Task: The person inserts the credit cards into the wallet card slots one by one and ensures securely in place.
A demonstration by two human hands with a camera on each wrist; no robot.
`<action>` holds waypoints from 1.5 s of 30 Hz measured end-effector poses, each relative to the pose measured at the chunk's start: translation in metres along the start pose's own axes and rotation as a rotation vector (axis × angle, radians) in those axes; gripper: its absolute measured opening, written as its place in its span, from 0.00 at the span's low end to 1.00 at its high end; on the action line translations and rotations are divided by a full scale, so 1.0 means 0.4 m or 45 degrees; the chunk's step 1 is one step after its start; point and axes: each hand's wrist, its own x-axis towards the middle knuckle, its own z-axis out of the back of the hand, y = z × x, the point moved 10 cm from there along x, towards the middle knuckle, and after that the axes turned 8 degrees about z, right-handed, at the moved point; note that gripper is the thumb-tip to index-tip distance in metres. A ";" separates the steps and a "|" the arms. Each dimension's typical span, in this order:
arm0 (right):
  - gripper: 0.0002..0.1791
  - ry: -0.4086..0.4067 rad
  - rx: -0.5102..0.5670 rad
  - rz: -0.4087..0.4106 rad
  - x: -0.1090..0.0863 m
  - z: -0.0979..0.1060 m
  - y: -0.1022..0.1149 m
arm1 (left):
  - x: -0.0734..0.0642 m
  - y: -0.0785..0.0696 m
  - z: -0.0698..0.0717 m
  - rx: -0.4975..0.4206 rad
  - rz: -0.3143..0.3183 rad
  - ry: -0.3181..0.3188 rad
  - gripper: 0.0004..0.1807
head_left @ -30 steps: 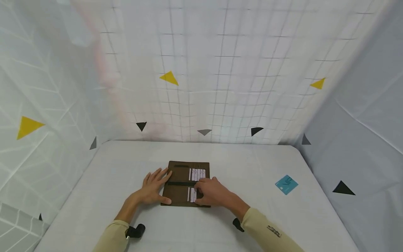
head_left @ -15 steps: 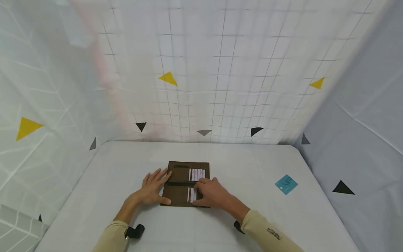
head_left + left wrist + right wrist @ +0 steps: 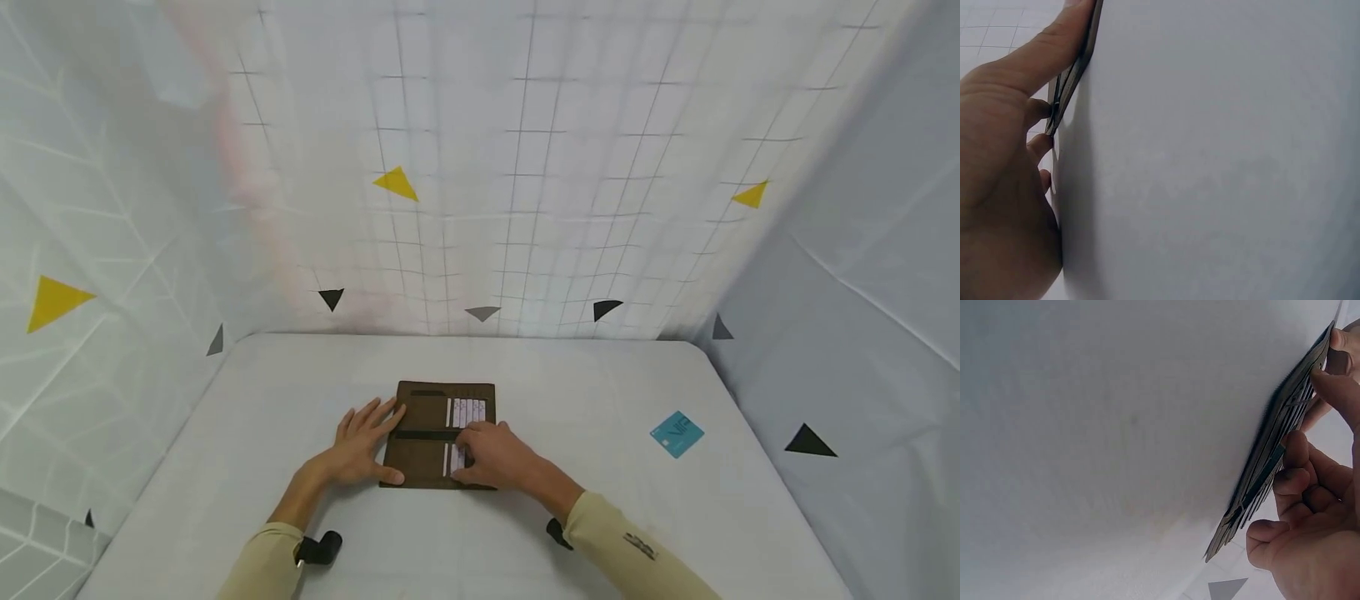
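Note:
An open brown wallet [image 3: 420, 457] lies flat on the white table, with whitish-purple cards [image 3: 468, 412] in its upper and lower slots. My left hand [image 3: 354, 450] rests along its left edge, fingers spread and thumb on the near-left corner. At the lower slots on the right, my right hand [image 3: 497, 456] bends over the wallet with curled fingers. In the right wrist view, the edge of a teal card [image 3: 1264, 478] shows among the slots, held at its end by the curled fingertips. Most of that card is hidden.
Another teal card [image 3: 677, 434], marked VIP, lies apart on the right of the table [image 3: 585, 375]. White sheeting [image 3: 495, 167] with yellow, black and grey triangles closes off the back and both sides. A dark wrist camera [image 3: 320, 548] sits at the left sleeve.
My right hand has shifted slightly left over the lower slots. The left hand keeps its place on the wallet. The whole head view has drifted a little.

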 end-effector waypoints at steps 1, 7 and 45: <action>0.28 0.004 0.004 0.002 0.002 -0.001 0.001 | 0.000 0.001 0.000 0.005 0.000 0.003 0.64; 0.28 0.017 0.029 -0.005 0.012 -0.007 0.001 | -0.009 0.007 0.007 -0.007 -0.009 -0.038 0.64; 0.21 -0.212 0.120 -0.480 -0.595 0.141 -0.695 | -0.004 0.006 0.006 -0.052 0.007 -0.001 0.64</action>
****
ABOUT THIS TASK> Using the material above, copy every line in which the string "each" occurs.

SOLUTION TO THE PROBLEM>
A demonstration by two human hands with a camera on each wrist; no robot.
`<action>` holds waypoints from 1.5 s of 30 Hz measured end-effector poses, each relative to the pose measured at the chunk's start: translation in metres along the start pose's own axes and rotation as a rotation vector (axis × angle, radians) in those axes; gripper: its absolute measured opening, written as its place in its span, from 0.00 at the span's low end to 1.00 at its high end; on the action line translations and rotations are divided by a full scale, so 1.0 means 0.4 m or 45 degrees; the chunk's step 1 is one step after its start; point and axes: each hand's wrist, its own x-axis towards the middle knuckle, its own z-axis out of the back of the hand, y = z × x, the point moved 10 cm from there along x, towards the middle knuckle, and after that the axes turned 8 degrees about z, right-handed, at the moved point; note that gripper is the thumb-tip to index-tip distance in metres. A ";" separates the steps and a "|" the arms. Each dimension's typical span, in this order:

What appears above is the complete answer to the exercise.